Cold storage adds a layer of security to the private key option by physically removing Bitcoin from an internet connection. This air gap makes it incredibly difficult to steal Bitcoins without physical access to the device in question.
In Xapo’s case, that physical device is made up of offline servers in underground fallout shelters and vaults, as secure as any bank or casino vault.
What Does a Xapo Vault Look Like?
A few journalists have been granted tours of Xapo vaults, a privilege usually reserved for clients who plan to stash millions away with the company.
Xapo’s website offers a short preview of the experience.
“We’ve built a fortress,” Xapo proclaims. “Secure Bitcoin storage is what we do best.

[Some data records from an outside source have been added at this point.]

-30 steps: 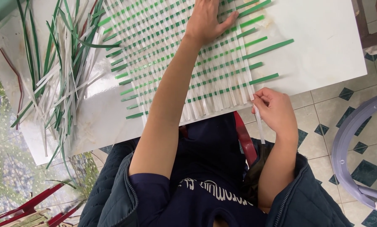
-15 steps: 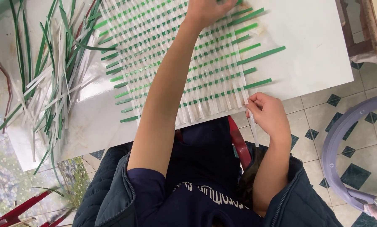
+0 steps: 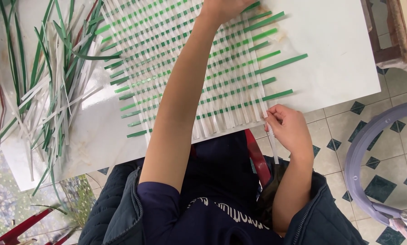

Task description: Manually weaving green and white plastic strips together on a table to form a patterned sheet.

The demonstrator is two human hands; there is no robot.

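Head view, nearest first: a dark jacket (image 3: 122, 213) lies open over the person's lap, and at the lower right curves the rim of a pale purple tub (image 3: 362, 154) on the tiled floor (what it holds cannot be seen). Just above, the right hand (image 3: 290, 129) sits at the near edge of the white table (image 3: 339, 54), its fingers (image 3: 276, 113) closed in a pinch on a white strip (image 3: 271, 136) that hangs down off the edge of the woven mat (image 3: 190, 68). That mat of green and white strips lies flat on the table's middle. At its far edge the left hand (image 3: 224, 7) presses down, fingers cut off by the frame. Loose strips (image 3: 49, 90) lie heaped at the left.
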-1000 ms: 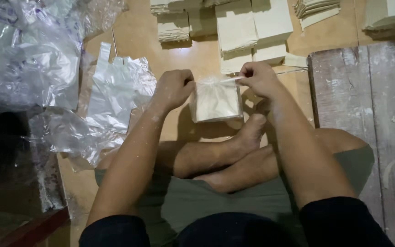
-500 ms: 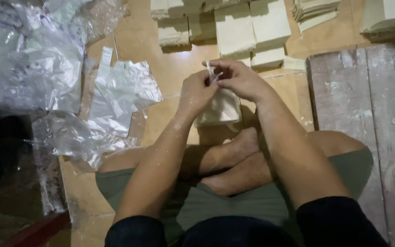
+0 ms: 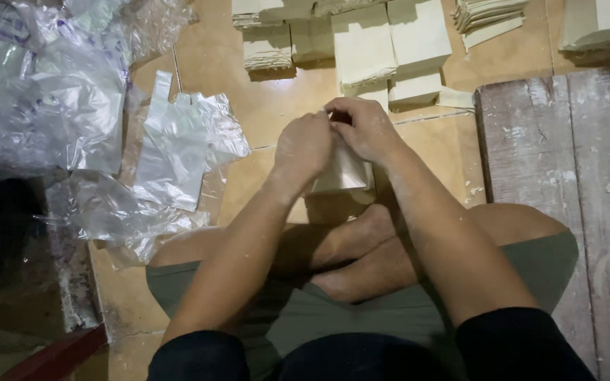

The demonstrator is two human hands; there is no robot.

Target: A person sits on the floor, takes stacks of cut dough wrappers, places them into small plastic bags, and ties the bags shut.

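Person, head view. Black sleeves (image 3: 524, 346) cover the upper arms only; forearms bare. Olive-green shorts (image 3: 361, 317) over the lap. Feet (image 3: 361, 247) bare, no socks or shoes. Left hand (image 3: 303, 147) and right hand (image 3: 365, 128) ungloved; pale dust on the right forearm.

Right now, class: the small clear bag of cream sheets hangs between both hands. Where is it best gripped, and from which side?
Grip the small clear bag at its gathered top edge, coming from above, as the left hand and right hand do. The pack hangs upright with its weight below, so the mouth is probably the easiest part to pinch with the fingers.
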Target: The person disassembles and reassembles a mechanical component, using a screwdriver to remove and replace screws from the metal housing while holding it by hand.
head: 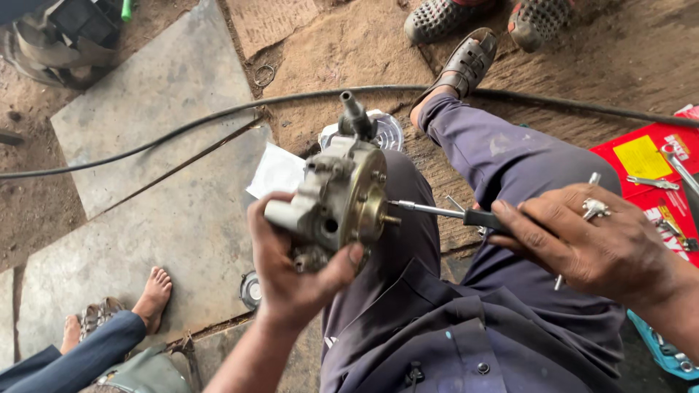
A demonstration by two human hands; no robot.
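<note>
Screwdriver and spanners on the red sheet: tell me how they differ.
The screwdriver is gripped in the right hand, raised, with its tip at the metal pump part that the left hand holds; the spanners lie loose and untouched on the red sheet. The screwdriver has a dark handle and thin round shaft; the spanners are bare flat metal. Both are shiny steel hand tools.

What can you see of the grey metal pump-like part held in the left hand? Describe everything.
The grey cast-metal pump-like part looks grimy, with a brass-coloured round flange facing right and a stubby pipe on top. The left hand grips it from below, above the lap. The screwdriver in the right hand meets its flange.
</note>
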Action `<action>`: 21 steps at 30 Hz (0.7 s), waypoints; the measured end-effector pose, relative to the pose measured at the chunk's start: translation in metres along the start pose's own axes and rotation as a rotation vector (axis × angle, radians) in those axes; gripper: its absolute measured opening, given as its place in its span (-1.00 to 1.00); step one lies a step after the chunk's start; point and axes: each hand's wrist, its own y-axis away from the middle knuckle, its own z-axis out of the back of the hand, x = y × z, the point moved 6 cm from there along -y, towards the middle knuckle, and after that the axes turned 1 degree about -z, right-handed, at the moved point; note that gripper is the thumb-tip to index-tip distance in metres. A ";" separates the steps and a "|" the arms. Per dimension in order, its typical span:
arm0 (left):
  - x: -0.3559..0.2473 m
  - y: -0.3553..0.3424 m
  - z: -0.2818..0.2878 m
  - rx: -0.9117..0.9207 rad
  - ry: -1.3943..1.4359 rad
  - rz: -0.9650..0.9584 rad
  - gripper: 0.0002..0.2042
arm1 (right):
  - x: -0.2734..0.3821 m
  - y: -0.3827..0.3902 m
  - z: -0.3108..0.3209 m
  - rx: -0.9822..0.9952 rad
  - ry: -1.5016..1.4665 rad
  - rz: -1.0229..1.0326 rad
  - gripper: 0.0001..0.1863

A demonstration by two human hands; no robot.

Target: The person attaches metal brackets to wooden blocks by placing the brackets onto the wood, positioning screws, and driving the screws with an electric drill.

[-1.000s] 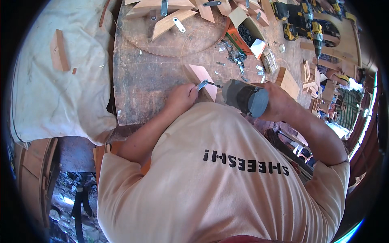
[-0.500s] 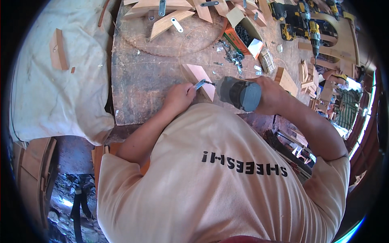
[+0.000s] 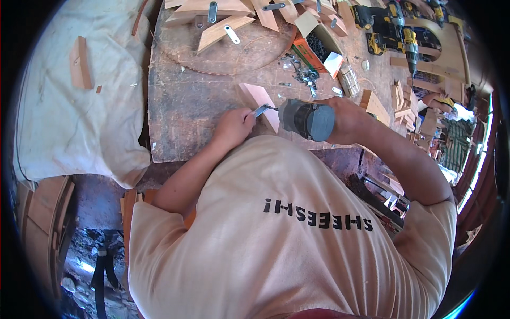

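My left hand (image 3: 235,127) pinches a small silver metal plate (image 3: 261,110) against a pale pink, angled wooden piece (image 3: 251,94) on the worn workbench (image 3: 191,122). My right hand (image 3: 347,122) grips a power drill (image 3: 307,119), seen mostly from its grey rear end and held horizontally just right of the wood. Its thin bit points left at the plate, and the tip is too small to make out exactly. The drill's body hides part of my right fingers.
Angled wood pieces with plates (image 3: 223,34), an open fastener box (image 3: 313,50) and loose hardware (image 3: 305,74) lie beyond. Several drills (image 3: 409,45) and wood offcuts (image 3: 398,101) crowd the right. White cloth (image 3: 79,133) covers the left. Someone's arm (image 3: 435,98) shows faintly at far right.
The drill and my right hand have moved left and slightly up, closer to the plate. My left hand holds its place on the plate with little visible movement.
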 end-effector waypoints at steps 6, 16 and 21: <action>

We’ve developed a new standard in Bitcoin security that protects your assets by using man, machine and even a mountain to keep your money safe.”
A journalist with Quartz Media who visited Xapo’s Swiss vault outlined some of the details of this so-called fortress.
The Swiss Xapo vault is actually located inside of a decommissioned Swiss military bunker.
The entrance to the vault is located at the end of a single-lane road at the foot of a mountain, blocked by a 10-foot steel fence. The bunker’s concrete door leads into a lobby where prospective visitors are fingerprinted and photographed before entering a bulletproof glass case, which is opened on the other side by a security professional.
Entrance to the Bunker, Image from QZ
An ID card check later, and a visitor must then pass through a set of steel revolving doors into the bowels of the mountain. At the end of a 300-foot passageway are a pair of nuclear-grade blast doors. A second glass cage awaits, followed by a white door that leads to a cooling unit and a second door that even visitors are not allowed to access.
Entrance to the Datacentre, Image from QZ
Past that door is the vault’s operations room and the cold room where storage of client’s private keys actually takes place. The cold room is surrounding by a steel plate Faraday cage to guard against electromagnetic attacks.
Passageway through the mountain, Image from QZ
The cold room can’t actually be entered; it’s sealed with tape to prevent tampering. Operators interact with the offline servers beyond via cables running into the cold room. Those operators have their actions checked by independent operators at two other Xapo vaults, which much be located on two separate continents.
An Empty Private Suite, Image from QZ
All told, it takes about two days to withdraw a client’s Bitcoin from storage.